Dataset excerpt ::
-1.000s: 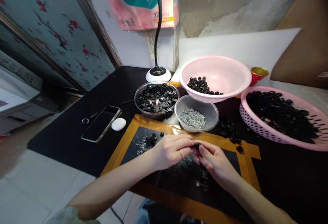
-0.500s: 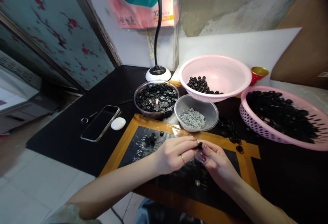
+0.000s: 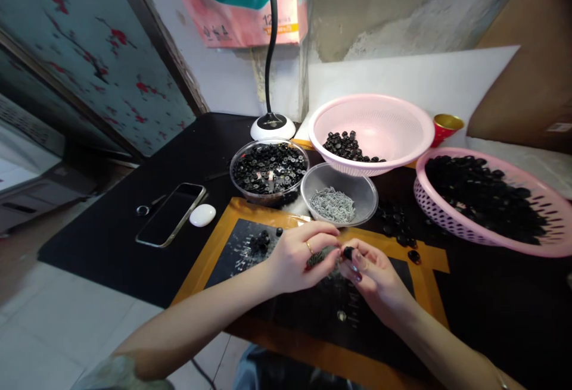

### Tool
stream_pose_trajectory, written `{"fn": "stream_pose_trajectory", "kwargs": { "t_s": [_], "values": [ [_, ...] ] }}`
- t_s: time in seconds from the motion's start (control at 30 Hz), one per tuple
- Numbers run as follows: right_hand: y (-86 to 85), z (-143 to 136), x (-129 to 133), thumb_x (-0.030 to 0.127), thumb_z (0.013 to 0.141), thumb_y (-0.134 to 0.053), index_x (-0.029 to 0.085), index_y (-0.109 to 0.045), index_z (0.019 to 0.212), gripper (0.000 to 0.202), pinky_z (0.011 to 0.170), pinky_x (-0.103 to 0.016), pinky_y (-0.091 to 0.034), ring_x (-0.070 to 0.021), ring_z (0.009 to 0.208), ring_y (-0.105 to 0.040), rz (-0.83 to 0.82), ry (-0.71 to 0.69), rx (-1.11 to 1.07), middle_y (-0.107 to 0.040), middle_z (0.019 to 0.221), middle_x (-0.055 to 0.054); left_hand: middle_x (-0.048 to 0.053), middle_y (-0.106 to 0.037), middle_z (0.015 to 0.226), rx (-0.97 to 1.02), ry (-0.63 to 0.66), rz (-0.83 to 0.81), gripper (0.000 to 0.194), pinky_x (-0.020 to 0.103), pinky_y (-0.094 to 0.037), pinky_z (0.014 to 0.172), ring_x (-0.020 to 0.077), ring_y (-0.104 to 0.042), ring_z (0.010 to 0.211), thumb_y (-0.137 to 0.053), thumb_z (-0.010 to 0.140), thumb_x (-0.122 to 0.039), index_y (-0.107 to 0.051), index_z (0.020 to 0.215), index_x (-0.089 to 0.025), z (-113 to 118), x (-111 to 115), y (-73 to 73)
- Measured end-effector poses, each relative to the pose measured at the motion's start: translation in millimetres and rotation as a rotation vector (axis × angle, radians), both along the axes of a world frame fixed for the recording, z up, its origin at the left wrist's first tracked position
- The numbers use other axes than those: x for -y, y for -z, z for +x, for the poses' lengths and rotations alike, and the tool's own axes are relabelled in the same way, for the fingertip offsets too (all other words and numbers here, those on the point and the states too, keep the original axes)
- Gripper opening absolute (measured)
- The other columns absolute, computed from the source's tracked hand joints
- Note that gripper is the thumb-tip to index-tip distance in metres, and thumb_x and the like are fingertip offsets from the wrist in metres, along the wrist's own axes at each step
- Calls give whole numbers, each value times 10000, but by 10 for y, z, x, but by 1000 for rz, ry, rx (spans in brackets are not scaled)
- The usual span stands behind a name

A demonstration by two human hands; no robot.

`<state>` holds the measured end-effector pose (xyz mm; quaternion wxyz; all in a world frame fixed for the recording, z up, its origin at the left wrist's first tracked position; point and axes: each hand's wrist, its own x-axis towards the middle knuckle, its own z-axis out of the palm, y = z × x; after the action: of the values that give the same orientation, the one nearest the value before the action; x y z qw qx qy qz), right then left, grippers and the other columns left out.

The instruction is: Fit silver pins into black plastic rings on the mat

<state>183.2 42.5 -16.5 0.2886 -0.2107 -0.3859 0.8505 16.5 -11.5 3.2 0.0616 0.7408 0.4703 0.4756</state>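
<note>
My right hand (image 3: 373,274) pinches a small black round part (image 3: 348,252) between its fingertips above the taped black mat (image 3: 379,324). Beside it, my left hand (image 3: 301,256), with a ring on one finger, is curled with thumb and fingertips close to that part; whether it holds something small is hidden. Several black parts (image 3: 260,241) and scattered screws (image 3: 242,254) lie on the mat left of my hands. Just behind my hands stands a clear bowl (image 3: 369,199) of grey screws (image 3: 333,205).
Behind are a clear bowl of black discs (image 3: 270,169), a pink basket (image 3: 402,122), a lamp base (image 3: 272,128) and a red cup (image 3: 447,129). A fuller pink basket (image 3: 460,229) stands right, a phone (image 3: 171,214) and white oval object (image 3: 202,215) left.
My left hand has lifted slightly and its fingers have come away from the black part, which stays in my right hand. The whole view has shifted a little.
</note>
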Motion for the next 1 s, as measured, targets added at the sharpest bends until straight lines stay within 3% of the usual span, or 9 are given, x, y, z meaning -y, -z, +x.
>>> {"fn": "stream_pose_trajectory", "kwargs": {
  "t_s": [0.33, 0.47, 0.57, 0.67, 0.73, 0.9, 1.0],
  "values": [
    [-4, 18, 0, 304, 830, -645, 157, -646, 780, 156, 511, -220, -233, -78, 536, -291, 75, -12, 14, -396, 581, 49, 98, -686, 917, -15, -23, -54, 109, 279, -528, 766, 163, -646, 836, -543, 827, -144, -645, 858, -125, -8, -6, -12],
    [-26, 20, -82, 347, 836, -617, 182, -663, 858, 172, 538, -221, -303, -93, 577, -376, 163, -42, 146, -473, 657, 23, 64, -689, 861, -164, -8, -265, 171, 260, -491, 729, 159, -634, 798, -507, 867, -227, -650, 847, -134, -116, -35, -90],
    [-26, 57, -213, 321, 827, -610, 196, -660, 962, 191, 571, -255, -373, -124, 604, -456, 510, -66, 474, -537, 705, 1, 22, -685, 836, -328, -39, -507, 199, 234, -452, 674, 145, -625, 753, -503, 882, -306, -652, 890, -173, -332, -65, -193],
    [34, 115, -342, 270, 844, -545, 169, -651, 1038, 242, 683, -338, -441, -181, 692, -539, 1033, 52, 813, -600, 839, -59, 6, -673, 842, -485, -113, -684, 197, 231, -414, 642, 165, -621, 781, -571, 829, -376, -651, 895, -209, -619, -60, -282],
    [85, 142, -380, 259, 863, -503, 145, -623, 1106, 294, 727, -372, -462, -218, 756, -576, 1287, 99, 950, -608, 891, -90, 1, -665, 886, -533, -168, -792, 257, 234, -407, 666, 179, -620, 826, -640, 757, -417, -640, 925, -223, -797, -28, -320],
    [108, 87, -251, 280, 890, -500, 143, -633, 1036, 241, 716, -364, -495, -242, 810, -603, 1634, 171, 1010, -615, 891, -101, -6, -657, 966, -573, -268, -999, 435, 231, -373, 617, 216, -612, 884, -723, 619, -447, -606, 994, -260, -999, 41, -336],
    [109, 7, -139, 264, 890, -526, 160, -652, 970, 182, 718, -333, -502, -217, 798, -605, 1725, 77, 879, -630, 880, -84, 12, -656, 919, -548, -226, -995, 382, 232, -375, 601, 202, -608, 817, -694, 662, -457, -608, 956, -228, -953, 10, -291]
  ]
}}
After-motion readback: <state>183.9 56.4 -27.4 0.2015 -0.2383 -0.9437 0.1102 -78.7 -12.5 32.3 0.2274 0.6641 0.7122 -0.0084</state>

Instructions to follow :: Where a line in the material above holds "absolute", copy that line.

Expected answer ::
- Gripper opening absolute (measured)
- The other columns absolute, computed from the source's tracked hand joints

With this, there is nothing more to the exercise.